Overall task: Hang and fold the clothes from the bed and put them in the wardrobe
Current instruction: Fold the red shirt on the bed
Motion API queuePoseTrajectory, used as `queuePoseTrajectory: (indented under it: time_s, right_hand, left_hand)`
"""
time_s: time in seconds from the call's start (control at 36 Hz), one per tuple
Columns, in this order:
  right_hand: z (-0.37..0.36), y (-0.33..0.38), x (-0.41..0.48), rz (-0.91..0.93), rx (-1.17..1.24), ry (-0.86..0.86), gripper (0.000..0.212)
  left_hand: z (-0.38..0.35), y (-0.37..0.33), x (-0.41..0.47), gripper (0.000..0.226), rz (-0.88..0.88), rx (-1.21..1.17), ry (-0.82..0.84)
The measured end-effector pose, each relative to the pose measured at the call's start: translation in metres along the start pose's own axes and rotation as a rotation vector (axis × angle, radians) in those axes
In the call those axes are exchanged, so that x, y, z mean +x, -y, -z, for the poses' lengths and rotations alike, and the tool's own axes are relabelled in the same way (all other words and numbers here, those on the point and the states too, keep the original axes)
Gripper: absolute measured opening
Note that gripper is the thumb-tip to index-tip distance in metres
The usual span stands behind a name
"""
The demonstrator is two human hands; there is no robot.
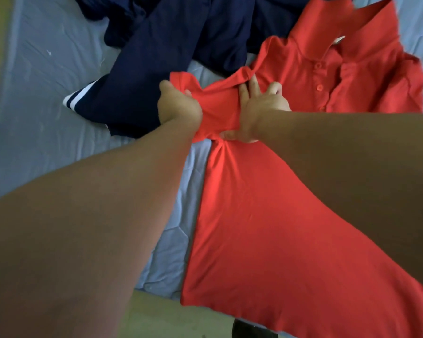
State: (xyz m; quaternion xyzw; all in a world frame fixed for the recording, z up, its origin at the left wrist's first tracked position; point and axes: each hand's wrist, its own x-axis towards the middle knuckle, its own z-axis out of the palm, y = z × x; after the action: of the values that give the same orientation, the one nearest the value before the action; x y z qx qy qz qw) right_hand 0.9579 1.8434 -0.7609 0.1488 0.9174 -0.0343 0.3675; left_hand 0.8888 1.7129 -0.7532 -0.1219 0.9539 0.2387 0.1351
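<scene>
A red polo shirt lies face up on the bed, collar far, hem hanging over the near edge. My left hand grips the end of its left sleeve, fingers curled round the cloth. At the sleeve's root my right hand pinches the fabric, thumb underneath and fingers spread on top. The sleeve is bunched between the two hands.
A heap of dark navy clothes, one piece with white stripes at its cuff, lies at the far middle of the bed, touching the red shirt. The light blue bedsheet shows to the left. Pale floor is at the near edge.
</scene>
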Motion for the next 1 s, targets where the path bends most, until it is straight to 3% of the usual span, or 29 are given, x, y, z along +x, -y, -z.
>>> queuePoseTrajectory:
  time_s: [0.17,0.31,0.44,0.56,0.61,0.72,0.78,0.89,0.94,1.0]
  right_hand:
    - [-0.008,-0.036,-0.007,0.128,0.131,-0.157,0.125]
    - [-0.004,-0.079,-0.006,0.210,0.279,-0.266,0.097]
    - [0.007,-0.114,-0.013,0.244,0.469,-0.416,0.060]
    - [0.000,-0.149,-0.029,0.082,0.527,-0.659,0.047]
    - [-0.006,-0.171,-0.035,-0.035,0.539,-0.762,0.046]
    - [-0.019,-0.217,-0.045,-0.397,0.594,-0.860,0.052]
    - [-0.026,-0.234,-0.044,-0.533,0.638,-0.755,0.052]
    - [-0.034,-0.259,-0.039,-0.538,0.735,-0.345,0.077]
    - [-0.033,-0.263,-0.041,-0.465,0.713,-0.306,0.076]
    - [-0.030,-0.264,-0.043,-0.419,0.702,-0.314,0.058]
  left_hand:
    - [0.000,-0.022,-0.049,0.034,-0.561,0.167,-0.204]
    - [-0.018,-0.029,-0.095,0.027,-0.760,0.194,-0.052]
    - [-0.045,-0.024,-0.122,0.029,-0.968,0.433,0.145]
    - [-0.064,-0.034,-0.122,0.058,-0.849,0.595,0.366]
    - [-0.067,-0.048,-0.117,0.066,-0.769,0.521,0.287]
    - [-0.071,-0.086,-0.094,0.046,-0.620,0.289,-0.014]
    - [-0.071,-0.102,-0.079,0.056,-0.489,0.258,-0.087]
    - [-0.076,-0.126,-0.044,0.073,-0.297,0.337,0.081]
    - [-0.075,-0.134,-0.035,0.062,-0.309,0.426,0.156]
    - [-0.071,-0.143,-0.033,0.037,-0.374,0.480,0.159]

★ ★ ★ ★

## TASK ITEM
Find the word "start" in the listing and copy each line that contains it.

## REPLY TO THE EXERCISE
time_s: time in seconds from the call's start (control at 36 Hz), one per tuple
The measured end-effector pose, each relative to the pose measured at the call's start: translation in metres along the start pose's own axes and rotation as a rotation vector (axis × angle, radians) in those axes

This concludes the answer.